As I’ve argued, there do not exist good reasons for continuing with low interest rates. Though the economy is still adjusting to the sectoral disruption caused by the pandemic, the labour market is tight, the aggregate economy is operating at capacity as far as we know and, of course, inflation is well above target. In the short term there is little harm in increasing the overnight interest rate target in 25-basis-point steps — this won’t make the economy fall off a cliff. Sooner or later, the policy rate needs to go up to a level that is conducive to supporting 2% inflation over the long run, and given current conditions, it’s appropriate to start moving ASAP.

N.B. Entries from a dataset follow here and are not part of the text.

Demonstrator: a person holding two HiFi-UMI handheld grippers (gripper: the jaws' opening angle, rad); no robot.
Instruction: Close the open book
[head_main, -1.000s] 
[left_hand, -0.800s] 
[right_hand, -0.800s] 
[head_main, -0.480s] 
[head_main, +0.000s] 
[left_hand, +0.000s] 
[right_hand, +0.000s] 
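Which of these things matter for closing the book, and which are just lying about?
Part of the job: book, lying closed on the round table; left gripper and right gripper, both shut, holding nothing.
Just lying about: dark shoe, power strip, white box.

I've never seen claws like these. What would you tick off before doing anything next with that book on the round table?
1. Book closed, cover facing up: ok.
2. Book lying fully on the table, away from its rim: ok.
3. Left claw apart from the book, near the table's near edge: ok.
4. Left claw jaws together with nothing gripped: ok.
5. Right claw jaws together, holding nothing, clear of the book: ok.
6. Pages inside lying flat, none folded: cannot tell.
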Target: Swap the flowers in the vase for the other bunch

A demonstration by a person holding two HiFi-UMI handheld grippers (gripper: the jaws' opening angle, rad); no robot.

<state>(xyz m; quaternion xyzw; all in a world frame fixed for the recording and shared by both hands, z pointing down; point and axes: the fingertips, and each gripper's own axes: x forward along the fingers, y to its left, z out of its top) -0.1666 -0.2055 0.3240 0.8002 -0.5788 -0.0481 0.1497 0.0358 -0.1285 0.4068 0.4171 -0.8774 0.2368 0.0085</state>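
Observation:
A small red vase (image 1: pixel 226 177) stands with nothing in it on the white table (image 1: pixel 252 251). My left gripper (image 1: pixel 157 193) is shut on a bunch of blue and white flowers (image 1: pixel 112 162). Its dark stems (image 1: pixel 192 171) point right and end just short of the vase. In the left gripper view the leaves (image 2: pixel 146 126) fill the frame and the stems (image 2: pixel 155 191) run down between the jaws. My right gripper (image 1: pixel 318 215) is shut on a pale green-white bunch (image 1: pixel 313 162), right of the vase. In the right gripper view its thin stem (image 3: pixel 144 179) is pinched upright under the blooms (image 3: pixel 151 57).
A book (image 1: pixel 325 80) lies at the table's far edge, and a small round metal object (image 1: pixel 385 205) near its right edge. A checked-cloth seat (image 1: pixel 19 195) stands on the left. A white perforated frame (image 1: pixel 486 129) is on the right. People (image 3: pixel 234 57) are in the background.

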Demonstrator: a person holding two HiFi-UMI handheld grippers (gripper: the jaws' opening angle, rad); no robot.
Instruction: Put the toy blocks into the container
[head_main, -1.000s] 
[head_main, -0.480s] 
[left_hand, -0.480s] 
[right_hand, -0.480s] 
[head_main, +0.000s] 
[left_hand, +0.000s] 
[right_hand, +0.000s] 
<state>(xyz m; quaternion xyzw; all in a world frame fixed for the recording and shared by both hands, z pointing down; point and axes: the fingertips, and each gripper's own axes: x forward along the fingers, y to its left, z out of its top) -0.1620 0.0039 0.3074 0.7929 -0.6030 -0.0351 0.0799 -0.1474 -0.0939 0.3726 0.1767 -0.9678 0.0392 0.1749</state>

Robert C. Merton, in an article written for Pensions & Investments (pionline.com, "Monetary policy: It's all relative", April 16, 2015) observed "One of the goals behind quantitative easing in the U.S., Europe and even Japan has been to pursue the 'wealth effect'--pumping up the value of assets to make individuals richer, thus getting them to spend more and, thereby, prevent deflation. Furthermore, the belief that lower long-term interest rates leads to more investment has led the Federal Reserve, and now the European Central Bank, to depress long-term interest rates." He and his co-author, Arun Muralidhar, argue that "...while QE has increased absolute wealth, it has simultaneously lowered relative wealth for a large class of investors. ... Lower wealth means investors need to save more to improve their funded status, esp. where regulations are strict... and it results in less consumption and investment, and may not remove the deflationary overhang." Five years on, it is evident that the "deflationary overhang" was a remote risk. The original intent of QE justified its initial use, but its continued use is of doubtful effect. The composition of the Bank's asset portfolio indicating the surge in bonds and the decline in bill and repo holdings suggests that the Bank is focused on lowering, or keeping low, longer term interest rates (5 year - 10 year term debt), and this may be why residential investment has climbed so high while business investment as remained stationary, relative to historical levels. Residential investment responds to the mortgage rate, and repressed interest rates (yields) at the 5-year maturity bonds achieved through a change in the composition of assets acquired via QE may be an explanatory factor in the rapid increase in residential investment. If the Bank pulls back further in QE acquisitions of government bonds, then the practical effect will be an upward reset of mortgages rates and a decline in residential investment. Since residential investment does tend to crowd out other forms of investment, tapering QE sooner rather than later may improve investment in productive capacity somewhat, ceteris paribus, even as it reduces employment and lowers consumption spending. Steepen the yield curve to address Merton's and Muralidhar's concern over financial oppression, while leaving the over-night rate at its current low level to avoid raising the inflation rate higher (Fisher effect), might be the correct policy response.